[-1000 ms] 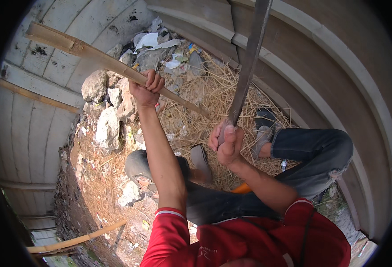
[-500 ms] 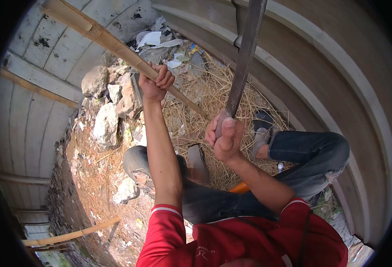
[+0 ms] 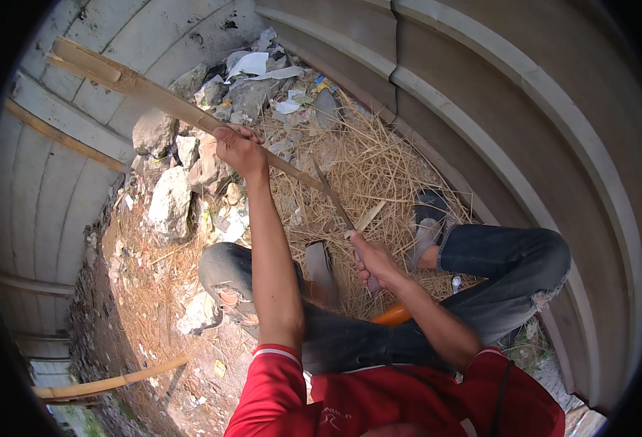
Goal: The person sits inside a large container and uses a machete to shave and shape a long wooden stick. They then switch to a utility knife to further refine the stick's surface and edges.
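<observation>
A long split bamboo pole [image 3: 162, 98] slants down from the upper left, and my left hand [image 3: 241, 152] is closed around it toward its lower part. My right hand [image 3: 376, 262] grips the handle of a machete [image 3: 341, 209], whose dark blade points up and forward. Near its tip, the blade meets or crosses the bamboo's lower end; whether it cuts in there I cannot tell. A pale flat sliver [image 3: 370, 216] shows beside the blade, above a heap of straw-like bamboo shavings [image 3: 401, 156].
Several rocks [image 3: 170, 202] and scraps of litter [image 3: 248, 65] lie on the left and far side. Corrugated metal sheeting [image 3: 510, 138] curves along the right. A pale panelled wall [image 3: 37, 197] stands at left. An orange object [image 3: 392, 315] rests by my bent legs.
The machete has swung down from its raised position to the bamboo's lower end. My right hand has dropped toward my lap. The bamboo's upper end has tipped lower and left.
</observation>
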A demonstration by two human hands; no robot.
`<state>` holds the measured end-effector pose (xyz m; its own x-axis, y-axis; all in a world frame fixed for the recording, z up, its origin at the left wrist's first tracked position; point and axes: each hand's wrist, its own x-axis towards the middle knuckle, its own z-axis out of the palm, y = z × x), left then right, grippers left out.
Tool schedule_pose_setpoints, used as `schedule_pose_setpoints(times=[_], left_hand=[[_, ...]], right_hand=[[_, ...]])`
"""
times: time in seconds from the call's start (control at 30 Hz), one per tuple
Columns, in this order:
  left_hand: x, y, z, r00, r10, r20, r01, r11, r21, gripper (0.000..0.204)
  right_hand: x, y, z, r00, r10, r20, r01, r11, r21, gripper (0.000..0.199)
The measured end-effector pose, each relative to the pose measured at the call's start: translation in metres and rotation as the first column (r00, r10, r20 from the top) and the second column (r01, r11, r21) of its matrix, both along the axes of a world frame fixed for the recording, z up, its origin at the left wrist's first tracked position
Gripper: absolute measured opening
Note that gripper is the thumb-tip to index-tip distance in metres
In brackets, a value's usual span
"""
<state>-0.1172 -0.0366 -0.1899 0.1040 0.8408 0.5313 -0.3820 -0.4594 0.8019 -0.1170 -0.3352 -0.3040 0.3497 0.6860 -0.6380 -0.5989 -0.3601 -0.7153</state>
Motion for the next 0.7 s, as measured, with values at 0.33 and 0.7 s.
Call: schedule_pose_setpoints(times=[0.33,0.7], left_hand=[[0.032,0.002,0.004,0.982,0.138,-0.126,-0.136,0.99,0.026,0.083],[0.029,0.007,0.005,0.982,0.173,-0.078,-0.172,0.985,0.014,0.078]], right_hand=[[0.003,0.062,0.071,0.786,-0.615,0.066,0.294,0.466,0.834,0.059],[0.016,0.059,0.036,0.99,-0.138,0.0,0.132,0.948,0.29,0.056]])
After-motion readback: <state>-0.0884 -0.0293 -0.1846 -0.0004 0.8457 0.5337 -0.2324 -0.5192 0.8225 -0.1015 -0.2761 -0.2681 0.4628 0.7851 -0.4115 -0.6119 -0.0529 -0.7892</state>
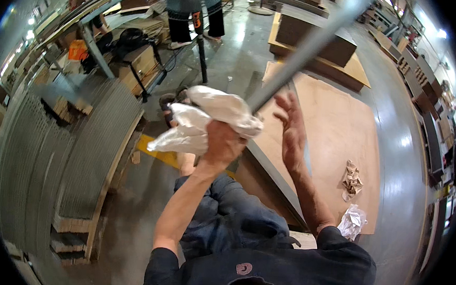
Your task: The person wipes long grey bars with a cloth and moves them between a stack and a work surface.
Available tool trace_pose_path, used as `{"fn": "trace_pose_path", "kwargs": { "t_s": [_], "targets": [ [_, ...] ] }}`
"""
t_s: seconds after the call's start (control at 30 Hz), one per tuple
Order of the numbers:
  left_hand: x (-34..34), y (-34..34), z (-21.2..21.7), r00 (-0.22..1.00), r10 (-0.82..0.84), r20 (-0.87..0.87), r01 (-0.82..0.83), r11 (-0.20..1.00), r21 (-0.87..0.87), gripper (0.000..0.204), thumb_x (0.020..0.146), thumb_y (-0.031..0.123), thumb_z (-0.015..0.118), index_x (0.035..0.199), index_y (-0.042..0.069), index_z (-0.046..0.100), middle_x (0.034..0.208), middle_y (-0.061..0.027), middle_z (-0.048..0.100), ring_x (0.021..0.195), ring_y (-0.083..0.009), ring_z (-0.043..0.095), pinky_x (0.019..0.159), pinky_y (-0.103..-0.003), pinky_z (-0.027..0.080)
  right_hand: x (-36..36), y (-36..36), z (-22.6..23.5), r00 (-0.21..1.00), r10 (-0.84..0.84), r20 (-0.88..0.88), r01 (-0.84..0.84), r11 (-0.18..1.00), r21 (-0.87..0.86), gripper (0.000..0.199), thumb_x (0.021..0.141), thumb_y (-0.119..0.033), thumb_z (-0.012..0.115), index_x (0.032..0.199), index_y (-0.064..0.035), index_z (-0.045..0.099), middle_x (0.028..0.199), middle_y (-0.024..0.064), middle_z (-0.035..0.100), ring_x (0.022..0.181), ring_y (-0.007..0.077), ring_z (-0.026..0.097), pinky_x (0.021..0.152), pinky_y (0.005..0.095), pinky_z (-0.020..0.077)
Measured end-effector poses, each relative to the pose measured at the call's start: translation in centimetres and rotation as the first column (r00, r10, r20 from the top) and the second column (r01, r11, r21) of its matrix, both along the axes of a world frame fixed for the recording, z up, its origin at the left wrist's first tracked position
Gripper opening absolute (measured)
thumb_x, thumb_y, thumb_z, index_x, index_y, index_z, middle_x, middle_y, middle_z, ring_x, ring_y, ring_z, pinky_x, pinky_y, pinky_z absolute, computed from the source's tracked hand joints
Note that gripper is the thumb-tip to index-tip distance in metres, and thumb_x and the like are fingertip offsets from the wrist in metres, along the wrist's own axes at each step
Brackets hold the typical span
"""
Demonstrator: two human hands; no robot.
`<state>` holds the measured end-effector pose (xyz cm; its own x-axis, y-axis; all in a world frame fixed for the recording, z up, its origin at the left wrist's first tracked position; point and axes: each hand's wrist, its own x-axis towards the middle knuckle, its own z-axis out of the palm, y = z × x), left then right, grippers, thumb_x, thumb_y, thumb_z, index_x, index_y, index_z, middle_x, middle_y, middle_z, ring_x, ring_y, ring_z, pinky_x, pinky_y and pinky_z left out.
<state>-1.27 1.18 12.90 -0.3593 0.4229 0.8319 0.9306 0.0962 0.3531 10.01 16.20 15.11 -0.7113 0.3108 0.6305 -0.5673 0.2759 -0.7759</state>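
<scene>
My left hand is closed around a crumpled white cloth, which hangs out loosely on both sides of the fist. A long grey strip, smeared by motion, slants from beside this hand up to the far right. The cloth appears to touch the strip's near end, though the exact contact is hidden. Just right of the strip, my right hand is raised with its fingers apart and nothing in it. Below my right forearm lies a large brown sheet-topped stack.
Crumpled brown paper and a crumpled white wrapper lie on the brown stack. Stacked grey panels stand to the left. Ahead is a pedestal fan, with a person's legs behind it. Dark boards sit far right.
</scene>
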Motion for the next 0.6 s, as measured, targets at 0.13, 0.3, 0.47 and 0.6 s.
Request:
{"fn": "trace_pose_path", "kwargs": {
  "t_s": [0.13,0.3,0.47,0.6],
  "targets": [
    [2.1,0.9,-1.0,0.996,0.087,-0.018,-0.089,0.974,-0.208,0.033,0.06,0.011,0.073,0.092,0.012,0.068,0.099,-0.0105,0.064,0.098,-0.0313,0.06,0.079,-0.044,0.045,-0.4,-1.0,-0.2,0.99,-0.139,0.031,0.138,0.881,-0.453,0.048,0.102,-0.027,0.041,0.137,0.0052,0.036,0.118,0.0184,0.058,0.114,0.0237,0.053,0.102,0.0355,0.0378],
    [-0.3,-2.2,-5.8,0.988,0.113,-0.109,-0.138,0.953,-0.268,0.028,0.065,0.012,0.073,0.091,0.005,0.066,0.098,-0.0132,0.06,0.1,-0.0328,0.056,0.084,-0.042,0.044,0.9,2.0,-2.4,0.944,-0.251,-0.212,0.145,0.897,-0.418,0.049,0.101,-0.029,0.042,0.137,0.0043,0.038,0.117,0.019,0.059,0.112,0.025,0.054,0.098,0.0364,0.0419],
    [-4.6,-13.0,-12.2,0.585,0.047,0.809,-0.001,0.998,-0.057,0.033,0.075,0.022,0.074,0.095,-0.001,0.063,0.098,-0.0172,0.064,0.091,-0.0274,0.062,0.08,-0.041,0.049,2.7,8.2,3.7,0.88,-0.422,-0.219,0.256,0.809,-0.53,0.053,0.102,-0.037,0.033,0.142,-0.0023,0.033,0.11,0.0146,0.059,0.099,0.0232,0.055,0.091,0.0371,0.0445],
    [-5.1,-16.9,-11.3,0.687,0.428,0.587,-0.485,0.872,-0.069,0.034,0.074,0.014,0.074,0.102,-0.001,0.062,0.09,-0.016,0.066,0.08,-0.0225,0.064,0.072,-0.038,0.05,4.1,15.4,6.0,0.871,-0.439,-0.222,0.271,0.805,-0.528,0.057,0.102,-0.044,0.033,0.143,-0.005,0.03,0.102,0.0124,0.057,0.089,0.0192,0.054,0.08,0.0333,0.0463]
  ]
}}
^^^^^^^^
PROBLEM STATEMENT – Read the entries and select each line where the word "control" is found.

REPLY –
times: time in seconds from the call's start (control at 30 Hz), one per tuple
t_s: seconds after the call's start (control at 30 Hz), one per tuple

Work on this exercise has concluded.